**YOUR TASK**.
Where does the string "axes" appear in the records? Copy every line that contains it.

[Items listed in a dataset]
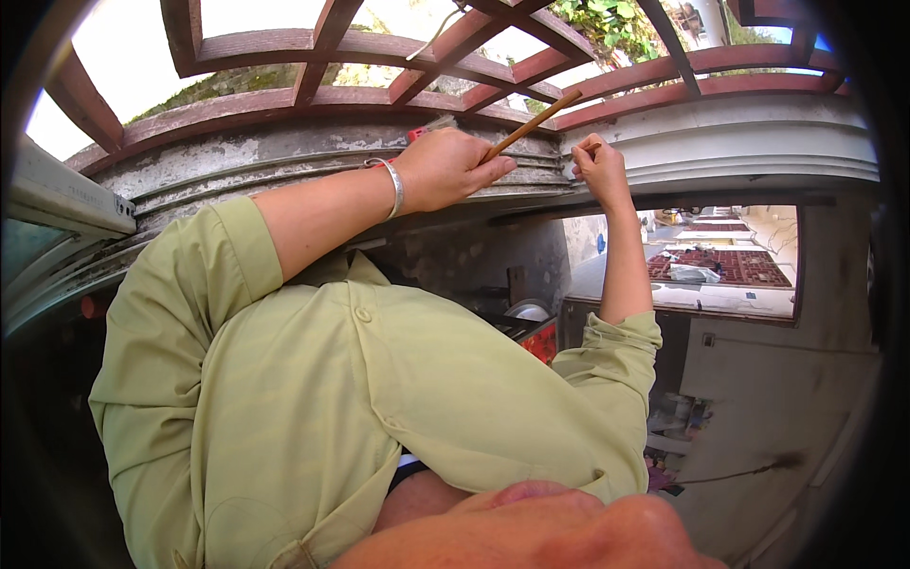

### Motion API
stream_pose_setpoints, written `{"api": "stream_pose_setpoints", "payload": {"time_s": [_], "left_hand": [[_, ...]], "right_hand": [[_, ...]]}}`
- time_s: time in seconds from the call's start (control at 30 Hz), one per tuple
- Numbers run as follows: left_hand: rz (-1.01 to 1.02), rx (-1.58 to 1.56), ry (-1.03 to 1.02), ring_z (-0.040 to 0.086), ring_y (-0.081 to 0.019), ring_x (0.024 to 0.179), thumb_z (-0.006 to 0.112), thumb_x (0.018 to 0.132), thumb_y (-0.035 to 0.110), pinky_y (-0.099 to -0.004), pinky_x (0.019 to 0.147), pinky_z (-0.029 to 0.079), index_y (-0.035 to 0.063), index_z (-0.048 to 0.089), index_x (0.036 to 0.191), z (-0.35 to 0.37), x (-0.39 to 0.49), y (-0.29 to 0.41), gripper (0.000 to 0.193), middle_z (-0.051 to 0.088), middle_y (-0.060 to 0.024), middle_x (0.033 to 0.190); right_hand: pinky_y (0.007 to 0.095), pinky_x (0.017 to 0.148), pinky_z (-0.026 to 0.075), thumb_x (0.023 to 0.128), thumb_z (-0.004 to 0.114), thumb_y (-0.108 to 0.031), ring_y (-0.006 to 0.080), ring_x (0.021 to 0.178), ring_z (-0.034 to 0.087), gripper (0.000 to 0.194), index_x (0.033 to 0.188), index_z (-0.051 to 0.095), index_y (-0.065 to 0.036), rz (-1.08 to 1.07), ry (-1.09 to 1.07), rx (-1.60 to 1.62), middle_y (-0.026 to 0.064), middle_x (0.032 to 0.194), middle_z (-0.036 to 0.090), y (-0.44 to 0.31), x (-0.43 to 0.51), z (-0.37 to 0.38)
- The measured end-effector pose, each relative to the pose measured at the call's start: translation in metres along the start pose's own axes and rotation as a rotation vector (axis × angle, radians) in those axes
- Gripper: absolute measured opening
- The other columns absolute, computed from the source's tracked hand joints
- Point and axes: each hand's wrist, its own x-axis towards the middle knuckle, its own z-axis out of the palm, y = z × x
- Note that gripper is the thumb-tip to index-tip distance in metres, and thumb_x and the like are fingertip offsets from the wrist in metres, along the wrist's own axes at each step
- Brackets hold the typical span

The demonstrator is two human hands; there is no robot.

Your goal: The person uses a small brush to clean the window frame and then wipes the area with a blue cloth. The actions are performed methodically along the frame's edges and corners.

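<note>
My left hand (455, 169), with a silver-coloured bracelet on the wrist, is closed around one end of a thin brown wooden stick (537, 124). The stick slants up to the right, across the red lattice. My right hand (601, 167) is raised to the right of it, its fingers pinching a small brown stick-like piece (591, 148); the rest of that piece is hidden. Behind my left hand shows part of a red-handled brush (419, 133) with pale bristles, at the worn window track; whether the hand touches it cannot be told.
A red lattice grille (341, 46) spans the top, with plants beyond. Below it runs a worn, peeling window track (234, 153). A window sash (71, 192) stands at the left. At the right are a grey wall (753, 377) and a framed opening (798, 263).
</note>
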Motion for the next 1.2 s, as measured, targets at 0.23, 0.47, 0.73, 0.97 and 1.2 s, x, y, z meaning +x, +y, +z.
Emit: {"api": "stream_pose_setpoints", "payload": {"time_s": [0.23, 0.47, 0.73, 0.97, 1.2], "left_hand": [[-0.051, -0.010, -0.012, 0.054, -0.0221, 0.052, 0.052, 0.095, 0.044, -0.0356, 0.055, 0.043, 0.0020, 0.064, 0.076, -0.002, -0.001, 0.002, 0.048, 0.054, -0.0086, 0.054], [-0.001, 0.014, 0.006, 0.054, -0.0278, 0.054, 0.052, 0.095, 0.043, -0.0382, 0.056, 0.044, 0.0013, 0.063, 0.075, -0.002, 0.000, 0.002, 0.048, 0.055, -0.0121, 0.057], [0.018, 0.049, -0.012, 0.059, -0.0390, 0.067, 0.047, 0.095, 0.047, -0.0461, 0.065, 0.046, 0.0016, 0.063, 0.076, -0.001, -0.001, -0.001, 0.051, 0.060, -0.0197, 0.065], [-0.003, 0.011, -0.021, 0.058, -0.0387, 0.066, 0.048, 0.094, 0.047, -0.0458, 0.065, 0.045, 0.0025, 0.063, 0.076, 0.002, 0.001, -0.002, 0.050, 0.059, -0.0192, 0.065], [-0.038, 0.006, -0.029, 0.058, -0.0389, 0.066, 0.048, 0.095, 0.045, -0.0468, 0.065, 0.045, 0.0024, 0.063, 0.076, -0.002, -0.001, 0.003, 0.049, 0.059, -0.0191, 0.064]], "right_hand": [[0.0230, 0.050, 0.051, 0.092, 0.060, -0.011, 0.0097, 0.057, 0.061, 0.013, 0.082, 0.056, -0.002, 0.149, -0.027, 0.186, 0.0042, 0.069, 0.062, 0.029, 0.000, 0.011], [0.0421, 0.062, 0.046, 0.088, 0.058, -0.010, 0.0362, 0.067, 0.059, 0.011, 0.083, 0.053, -0.002, -0.199, 0.040, -0.251, 0.0195, 0.075, 0.058, 0.033, -0.011, 0.021], [0.0407, 0.060, 0.045, 0.088, 0.060, -0.009, 0.0358, 0.067, 0.057, 0.012, 0.082, 0.052, -0.002, -0.301, 0.102, -0.292, 0.0176, 0.073, 0.057, -0.003, -0.009, 0.002], [0.0229, 0.047, 0.049, 0.091, 0.059, -0.010, 0.0084, 0.055, 0.059, 0.015, 0.079, 0.056, -0.002, 0.081, 0.003, 0.149, 0.0032, 0.065, 0.059, 0.002, -0.004, 0.001], [0.0232, 0.050, 0.050, 0.092, 0.059, -0.012, 0.0095, 0.057, 0.060, 0.013, 0.082, 0.056, -0.003, 0.172, 0.036, 0.095, 0.0049, 0.069, 0.063, 0.032, 0.003, 0.017]]}}
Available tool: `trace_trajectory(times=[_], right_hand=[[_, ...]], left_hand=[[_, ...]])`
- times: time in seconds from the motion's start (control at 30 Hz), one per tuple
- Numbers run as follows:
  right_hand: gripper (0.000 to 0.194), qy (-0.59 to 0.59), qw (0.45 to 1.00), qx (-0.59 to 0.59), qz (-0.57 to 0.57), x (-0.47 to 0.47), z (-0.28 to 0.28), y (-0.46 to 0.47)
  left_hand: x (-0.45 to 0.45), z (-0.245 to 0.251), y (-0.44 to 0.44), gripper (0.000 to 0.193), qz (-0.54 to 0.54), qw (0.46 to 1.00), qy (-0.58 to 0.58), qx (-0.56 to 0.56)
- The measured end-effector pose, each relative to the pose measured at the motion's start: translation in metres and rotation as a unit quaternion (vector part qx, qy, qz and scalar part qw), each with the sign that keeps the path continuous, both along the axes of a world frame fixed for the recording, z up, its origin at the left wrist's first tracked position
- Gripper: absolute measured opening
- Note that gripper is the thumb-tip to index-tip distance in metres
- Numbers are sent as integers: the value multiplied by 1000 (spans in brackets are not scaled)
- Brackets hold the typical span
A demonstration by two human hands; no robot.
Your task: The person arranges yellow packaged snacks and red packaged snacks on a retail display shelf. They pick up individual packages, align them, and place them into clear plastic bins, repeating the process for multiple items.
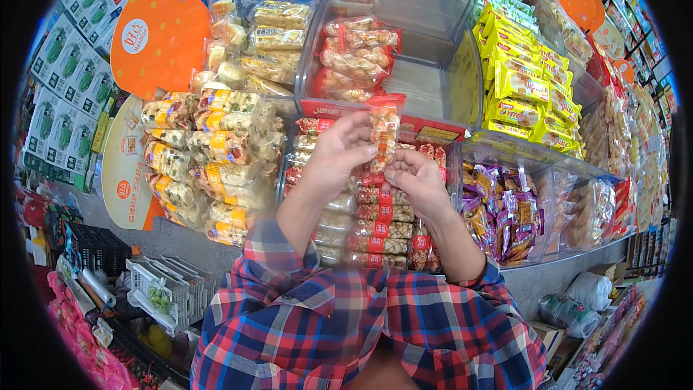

**SOLUTION FOR THIS PROBLEM**.
- The measured end-effector pose, each relative to the pose measured at the call's start: translation in metres along the start pose's own axes and rotation as a rotation vector (axis × angle, radians) in those axes
- Point and axes: each hand's wrist, its own x-axis towards the middle knuckle, its own z-axis out of the palm, y = z × x
- Note that gripper is the thumb-tip to index-tip distance in metres, and thumb_x and the like are fingertip offsets from the wrist in metres, along the wrist's own axes at each step
- The measured end-effector pose, each relative to the pose measured at the motion's start: translation in metres and rotation as a unit quaternion (vector part qx, qy, qz and scalar part qw), each with the sign that keeps the path continuous, both along the axes of a world frame fixed for the recording, z up, its origin at the left wrist's first tracked position

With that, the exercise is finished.